Moreover, as ‘moving images meet deterritorialized viewers’ (Appadurai, 1996, p. 4)
in a diasporic context, media also generate collective diasporic imaginations. Such
imaginations highlight the shared aspects of individual identities in terms of common
culture, geography, and history, binding many discrete subjects into an ‘imagined
community’ (Anderson, 1983). Scholars have often recognized the political nature of
community formation in a diasporic context and the role of media in this process.
According to Bhabha (1994), when articulated from the perspective of minority
groups, community formation represents a complex ongoing negotiation that seeks to
authorize cultural hybridity and hence gain a speaking position for equal rights.
Appadurai (1996, p. 4) goes further to define this condition of ‘moving images’
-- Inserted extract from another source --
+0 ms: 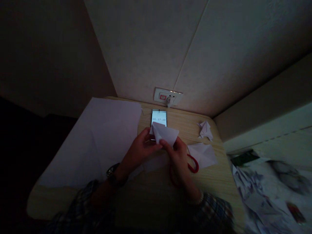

meeting ‘deterritorialized viewers’ as an emergence of ‘diasporic public spheres’,
a concept that advances its classic sense of Habermas (1989). Within a diasporic public
sphere, ‘where there is [media] consumption there is pleasure, and where there is
pleasure there is agency’ which ‘when collective can become the fuel for action’
Continuum: Journal of Media & Cultural Studies 57
(Appadurai, 1996, p. 7). However, can we assume such a natural connection linking
media consumption to the construction of individual identities, to community
formation, and all the way to collective actions? This is one of the questions that this
study explores.
Overall, grounded in these theoretical concepts, this study tries to delineate
a diasporic media space of the Chinese diaspora in the United States. The research
questions are designed to summarize their daily using patterns of ethnic media, to
detect the shifting and fragmented character of diasporic identities, and to reveal the
influences, if any, ethnic media have over diasporic imaginations of being Chinese and
of Chinese people and cultures in general.
Methodology
The study adopts the method of open-ended (in-depth) ethnographic interview.
According to Denzin and Lincoln (1998), ethnographic interview is one of the most
common and powerful ways to grasp the meanings that people ascribe to their daily
lives. The uniqueness of the method lies in the fact that its open-ended style often
allows the researcher to get unintended but valuable information or observation.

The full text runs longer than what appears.